Ce que la Grèce dit du démontage de l’euro
par Laurent Herblay
mercredi 22 juillet 2015
La séquence qui s’est achevée est paradoxale. D’une part, le mythe de l’irrévocabilité de la monnaie unique a été détruit par ceux qui sont sensés la défendre. Mais de l’autre, la Grèce, placée devant le choix de rester dans l’euro ou de mettre fin à sa tutelle austéritaire, a choisi le premier.
Une possibilité largement sous-estimée
En fait, les raisons du choix de la Grèce sont complexes. Comme je l’ai détaillé il y a une semaine, on peut y voir des raisons psychologiques profondes, qui tiennent au rapport du pays à l’Europe, et à la proximité de la Turquie. Et il en fallait des raisons puissantes pour qu’une telle proportion de députés Syriza choisisse de soutenir un texte pourtant totalement contraire aux promesses de leur récente campagne électorale et qui était encore pire que le texte que les Grecs avaient rejeté il y a quelques jours. Cela doit nous amener à nous interroger sur les raisons qui font que des sociétés persistent autant dans l’erreur. Et il sera trop facile de seulement incriminer les médias (après tout, les citoyens savent voter contre eux) ou les mensonges du camp que nous dénonçons. Nous avons une part de responsabilité.
Car dans l’absolu, nous avons tous les ingrédients pour démonter leurs arguments. Le projet européen, tel qu’il est conçu aujourd’hui, est complètement en échec. Il ne produit ni puissance, ni croissance. Il affaiblit les démocraties, quand il ne les nie pas. Et la monnaie unique est critiquée par la majorité des économistes : pas moins de 9 « prix Nobel d’économie », de gauche comme de droite, ont dénoncé cette construction et bon nombre affirment que la solution serait la sortie de la Grèce, notamment Krugman et Stiglitz. Et toutes les études sur les fins d’union monétaire, fréquentes au 20ème siècle, démontrent que le démontage d’une monnaie unique est quelque chose de parfaitement connu, dont les troubles sont courts, et qui permettent aux pays ainsi libérés de retrouver rapidement la croissance.
Une idée qui en sort temporairement affaiblie
Et même si je persiste à penser que les Grecs font une erreur cruelle depuis plus de cinq ans, à refuser de sortir de cette union monétaire monstrueuse, je crains que, dans un premier temps, cette séquence de six mois ne contribue à affaiblir la position de ceux qui plaident pour une telle issue.

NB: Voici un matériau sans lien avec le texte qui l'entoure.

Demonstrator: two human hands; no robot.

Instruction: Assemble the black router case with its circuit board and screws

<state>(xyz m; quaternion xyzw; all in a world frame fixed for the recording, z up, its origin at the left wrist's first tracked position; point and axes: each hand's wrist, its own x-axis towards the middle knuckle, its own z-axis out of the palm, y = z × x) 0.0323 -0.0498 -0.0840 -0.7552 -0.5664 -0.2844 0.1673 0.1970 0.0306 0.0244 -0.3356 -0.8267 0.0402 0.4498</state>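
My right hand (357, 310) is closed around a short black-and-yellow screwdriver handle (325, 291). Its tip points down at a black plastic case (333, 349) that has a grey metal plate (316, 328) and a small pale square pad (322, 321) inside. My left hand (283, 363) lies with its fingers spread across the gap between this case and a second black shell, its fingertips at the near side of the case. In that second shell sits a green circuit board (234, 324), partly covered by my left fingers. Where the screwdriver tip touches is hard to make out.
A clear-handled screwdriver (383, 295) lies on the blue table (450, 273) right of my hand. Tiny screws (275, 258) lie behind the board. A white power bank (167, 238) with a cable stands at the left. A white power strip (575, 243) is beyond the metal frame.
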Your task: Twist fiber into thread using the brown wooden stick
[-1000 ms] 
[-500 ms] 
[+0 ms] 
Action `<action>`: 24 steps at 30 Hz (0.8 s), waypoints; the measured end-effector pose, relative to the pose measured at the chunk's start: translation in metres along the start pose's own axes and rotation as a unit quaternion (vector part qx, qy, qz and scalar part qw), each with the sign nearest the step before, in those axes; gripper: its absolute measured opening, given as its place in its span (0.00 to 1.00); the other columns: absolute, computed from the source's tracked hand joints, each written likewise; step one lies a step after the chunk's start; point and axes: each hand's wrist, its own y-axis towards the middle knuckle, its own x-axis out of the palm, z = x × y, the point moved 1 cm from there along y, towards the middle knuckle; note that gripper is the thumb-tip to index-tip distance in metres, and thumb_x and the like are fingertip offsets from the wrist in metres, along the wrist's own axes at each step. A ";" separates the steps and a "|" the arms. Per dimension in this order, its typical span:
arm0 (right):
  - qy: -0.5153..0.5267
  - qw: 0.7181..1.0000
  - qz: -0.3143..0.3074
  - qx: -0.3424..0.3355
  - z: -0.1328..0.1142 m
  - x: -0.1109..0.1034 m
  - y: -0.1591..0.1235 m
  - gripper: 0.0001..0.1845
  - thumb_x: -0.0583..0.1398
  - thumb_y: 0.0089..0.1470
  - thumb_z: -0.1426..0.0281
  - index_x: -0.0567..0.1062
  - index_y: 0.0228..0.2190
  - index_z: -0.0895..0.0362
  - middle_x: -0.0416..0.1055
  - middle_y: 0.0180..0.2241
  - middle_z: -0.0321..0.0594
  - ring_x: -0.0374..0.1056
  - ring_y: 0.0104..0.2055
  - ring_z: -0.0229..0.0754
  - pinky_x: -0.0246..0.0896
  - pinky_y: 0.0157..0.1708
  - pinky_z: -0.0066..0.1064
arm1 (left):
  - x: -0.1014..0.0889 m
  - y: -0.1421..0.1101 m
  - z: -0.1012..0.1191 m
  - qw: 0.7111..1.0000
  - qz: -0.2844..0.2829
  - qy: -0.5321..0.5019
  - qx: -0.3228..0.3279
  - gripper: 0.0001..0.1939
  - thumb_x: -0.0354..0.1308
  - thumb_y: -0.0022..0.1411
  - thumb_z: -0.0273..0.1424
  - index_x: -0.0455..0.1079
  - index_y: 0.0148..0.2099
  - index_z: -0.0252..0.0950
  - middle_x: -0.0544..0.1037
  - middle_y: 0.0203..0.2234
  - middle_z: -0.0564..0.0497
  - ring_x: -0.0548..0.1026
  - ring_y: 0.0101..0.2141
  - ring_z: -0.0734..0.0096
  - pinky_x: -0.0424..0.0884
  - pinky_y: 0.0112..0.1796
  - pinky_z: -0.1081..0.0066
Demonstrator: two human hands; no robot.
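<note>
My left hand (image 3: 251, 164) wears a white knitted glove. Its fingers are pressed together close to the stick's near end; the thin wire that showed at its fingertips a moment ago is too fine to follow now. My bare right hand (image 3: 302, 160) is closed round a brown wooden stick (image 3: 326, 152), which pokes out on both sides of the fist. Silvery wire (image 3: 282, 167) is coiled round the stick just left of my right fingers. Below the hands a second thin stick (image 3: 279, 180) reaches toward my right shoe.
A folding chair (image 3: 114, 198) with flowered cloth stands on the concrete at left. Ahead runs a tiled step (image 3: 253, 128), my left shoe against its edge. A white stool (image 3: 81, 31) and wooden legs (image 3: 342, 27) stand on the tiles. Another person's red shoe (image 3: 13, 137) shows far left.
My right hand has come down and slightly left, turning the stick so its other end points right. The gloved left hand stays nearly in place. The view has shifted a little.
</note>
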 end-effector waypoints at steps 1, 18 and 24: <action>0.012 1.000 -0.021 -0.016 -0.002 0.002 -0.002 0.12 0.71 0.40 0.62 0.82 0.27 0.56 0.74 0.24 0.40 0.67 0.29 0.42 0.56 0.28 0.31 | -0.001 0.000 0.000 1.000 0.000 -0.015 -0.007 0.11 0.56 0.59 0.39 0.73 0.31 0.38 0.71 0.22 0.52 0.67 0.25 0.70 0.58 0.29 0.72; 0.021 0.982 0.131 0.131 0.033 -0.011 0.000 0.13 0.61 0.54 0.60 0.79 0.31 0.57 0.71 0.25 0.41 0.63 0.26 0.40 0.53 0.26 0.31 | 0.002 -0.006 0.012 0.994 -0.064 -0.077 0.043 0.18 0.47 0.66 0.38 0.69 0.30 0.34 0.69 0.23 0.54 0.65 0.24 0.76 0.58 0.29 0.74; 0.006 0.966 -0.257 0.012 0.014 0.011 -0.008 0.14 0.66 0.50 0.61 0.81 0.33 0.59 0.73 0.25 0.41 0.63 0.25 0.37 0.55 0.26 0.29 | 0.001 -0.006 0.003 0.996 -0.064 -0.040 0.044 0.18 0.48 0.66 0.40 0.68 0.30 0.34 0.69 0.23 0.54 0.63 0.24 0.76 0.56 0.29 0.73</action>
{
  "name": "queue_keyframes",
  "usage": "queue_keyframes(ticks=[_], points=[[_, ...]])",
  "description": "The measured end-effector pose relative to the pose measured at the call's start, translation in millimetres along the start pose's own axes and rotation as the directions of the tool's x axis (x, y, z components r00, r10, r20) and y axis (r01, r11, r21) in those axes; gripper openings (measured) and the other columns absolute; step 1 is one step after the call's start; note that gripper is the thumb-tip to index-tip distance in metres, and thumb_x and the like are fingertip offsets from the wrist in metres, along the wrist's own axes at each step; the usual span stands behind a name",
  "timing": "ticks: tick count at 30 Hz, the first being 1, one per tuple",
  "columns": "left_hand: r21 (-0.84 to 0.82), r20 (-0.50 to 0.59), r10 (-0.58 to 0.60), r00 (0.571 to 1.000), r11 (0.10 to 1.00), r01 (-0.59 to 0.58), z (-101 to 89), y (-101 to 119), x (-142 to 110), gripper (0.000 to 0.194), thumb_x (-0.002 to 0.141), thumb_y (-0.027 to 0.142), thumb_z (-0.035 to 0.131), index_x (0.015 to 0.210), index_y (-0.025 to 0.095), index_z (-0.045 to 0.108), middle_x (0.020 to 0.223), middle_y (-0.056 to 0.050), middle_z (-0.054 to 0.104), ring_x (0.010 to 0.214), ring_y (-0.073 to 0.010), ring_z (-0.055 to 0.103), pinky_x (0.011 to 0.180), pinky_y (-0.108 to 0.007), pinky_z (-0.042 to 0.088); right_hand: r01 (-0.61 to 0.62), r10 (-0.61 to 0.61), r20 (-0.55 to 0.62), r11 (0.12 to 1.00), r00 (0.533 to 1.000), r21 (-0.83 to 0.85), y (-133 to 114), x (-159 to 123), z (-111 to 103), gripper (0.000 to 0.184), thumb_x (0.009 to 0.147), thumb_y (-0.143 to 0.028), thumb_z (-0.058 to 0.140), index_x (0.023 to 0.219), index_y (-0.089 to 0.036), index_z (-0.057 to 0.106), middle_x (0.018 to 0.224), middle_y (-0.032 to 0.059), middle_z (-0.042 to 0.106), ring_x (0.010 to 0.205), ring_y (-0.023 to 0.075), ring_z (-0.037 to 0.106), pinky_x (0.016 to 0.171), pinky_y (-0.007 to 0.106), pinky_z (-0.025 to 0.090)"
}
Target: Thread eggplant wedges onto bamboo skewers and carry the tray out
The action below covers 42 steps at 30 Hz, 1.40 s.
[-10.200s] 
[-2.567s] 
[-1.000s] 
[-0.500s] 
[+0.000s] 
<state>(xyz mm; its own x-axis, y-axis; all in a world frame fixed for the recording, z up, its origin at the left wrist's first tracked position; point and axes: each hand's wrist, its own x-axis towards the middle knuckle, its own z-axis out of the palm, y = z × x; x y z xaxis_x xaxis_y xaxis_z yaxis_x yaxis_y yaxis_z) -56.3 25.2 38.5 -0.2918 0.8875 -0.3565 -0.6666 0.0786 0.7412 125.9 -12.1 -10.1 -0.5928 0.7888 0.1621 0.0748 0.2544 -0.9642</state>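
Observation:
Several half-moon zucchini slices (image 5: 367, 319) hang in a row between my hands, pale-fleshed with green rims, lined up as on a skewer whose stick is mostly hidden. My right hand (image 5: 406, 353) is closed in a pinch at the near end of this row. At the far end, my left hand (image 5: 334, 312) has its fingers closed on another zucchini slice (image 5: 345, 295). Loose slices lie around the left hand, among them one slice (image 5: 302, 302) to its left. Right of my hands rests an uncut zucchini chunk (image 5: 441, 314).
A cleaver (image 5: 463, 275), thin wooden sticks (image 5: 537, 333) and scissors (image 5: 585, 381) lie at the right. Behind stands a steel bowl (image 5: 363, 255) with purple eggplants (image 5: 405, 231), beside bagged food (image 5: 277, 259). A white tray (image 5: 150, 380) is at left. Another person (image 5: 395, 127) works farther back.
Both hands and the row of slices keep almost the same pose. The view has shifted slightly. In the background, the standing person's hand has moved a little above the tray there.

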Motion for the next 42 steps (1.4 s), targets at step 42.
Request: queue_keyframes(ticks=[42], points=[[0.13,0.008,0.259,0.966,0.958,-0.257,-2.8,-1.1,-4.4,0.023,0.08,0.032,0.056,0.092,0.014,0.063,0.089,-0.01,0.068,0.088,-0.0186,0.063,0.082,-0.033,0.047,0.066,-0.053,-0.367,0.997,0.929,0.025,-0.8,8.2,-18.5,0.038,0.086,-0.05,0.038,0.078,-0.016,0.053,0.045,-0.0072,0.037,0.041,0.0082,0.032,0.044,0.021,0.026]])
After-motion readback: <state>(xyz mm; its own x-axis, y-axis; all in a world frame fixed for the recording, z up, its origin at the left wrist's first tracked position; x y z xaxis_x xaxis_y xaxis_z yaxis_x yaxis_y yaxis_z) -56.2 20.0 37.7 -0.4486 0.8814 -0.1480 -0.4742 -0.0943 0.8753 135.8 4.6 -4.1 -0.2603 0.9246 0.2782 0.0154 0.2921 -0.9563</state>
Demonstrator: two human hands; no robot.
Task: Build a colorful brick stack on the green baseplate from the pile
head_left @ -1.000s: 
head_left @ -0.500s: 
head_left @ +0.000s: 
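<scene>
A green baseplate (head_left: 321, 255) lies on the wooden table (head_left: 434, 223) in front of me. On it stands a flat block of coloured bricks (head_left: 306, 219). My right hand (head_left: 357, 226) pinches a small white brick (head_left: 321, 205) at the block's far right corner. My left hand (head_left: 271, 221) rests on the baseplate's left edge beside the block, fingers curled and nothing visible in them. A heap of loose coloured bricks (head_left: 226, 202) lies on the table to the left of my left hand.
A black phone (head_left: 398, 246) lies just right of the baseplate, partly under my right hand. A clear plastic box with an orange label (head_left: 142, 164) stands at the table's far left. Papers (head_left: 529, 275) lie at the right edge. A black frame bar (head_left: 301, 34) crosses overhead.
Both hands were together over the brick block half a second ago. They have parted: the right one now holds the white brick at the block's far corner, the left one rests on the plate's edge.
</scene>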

Cela vaut pour la gauche alternative, de Podemos au Front de Gauche, qui se retrouve à soutenir un parti qui a largement renoncé à son programme pour rester dans l’euro. Il lui sera difficile d’être crédible quand elle promettra de mener des politiques différentes, étant donné que les peuples européens savent désormais qu’elle est prête à jeter aux poubelles ses promesses sociales au nom de ses rêves européens et internationalistes. La gauche dite radicale s’est révélée n’être qu’une variante de la social-démocratie.
Mais on peut aussi penser que les autres partis favorables à la sortie de l’euro vont en pâtir, notamment le FN, qui gagne une sacrée épine dans le pied pour 2017, qui pourrait profondément en affecter le résultat. Tous les opposants à l’euro vont affronter l’argument que quitter l’euro serait pire qu’y rester, affirmation pourtant effarante au vu des 5 dernières années en Grèce et des études sur les fins d’unions monétaires. Mais le fait que les Grecs et Syriza aient préféré rester dans l’euro sera un argument de plus pour contrer ceux qui défendent le démontage de la monnaie unique en soutenant que si les Grecs sont prêts à tous ces sacrifices pour y rester, cela doit en valoir le coût. La crise Grecque est malheureusement, à date, un argument de plus pour ceux qui disent qu’il n’y a pas d’alternative.
Bien sûr, plus tard, avec une Grèce qui continuera à aller mal et avec une dette encore plus insupportable, l’option d’une sortie de l’euro pourrait devenir la voie de la raison. Mais dans les prochains mois, voire quelques années, l’idée risque d’affronter des vents contraires encore plus forts.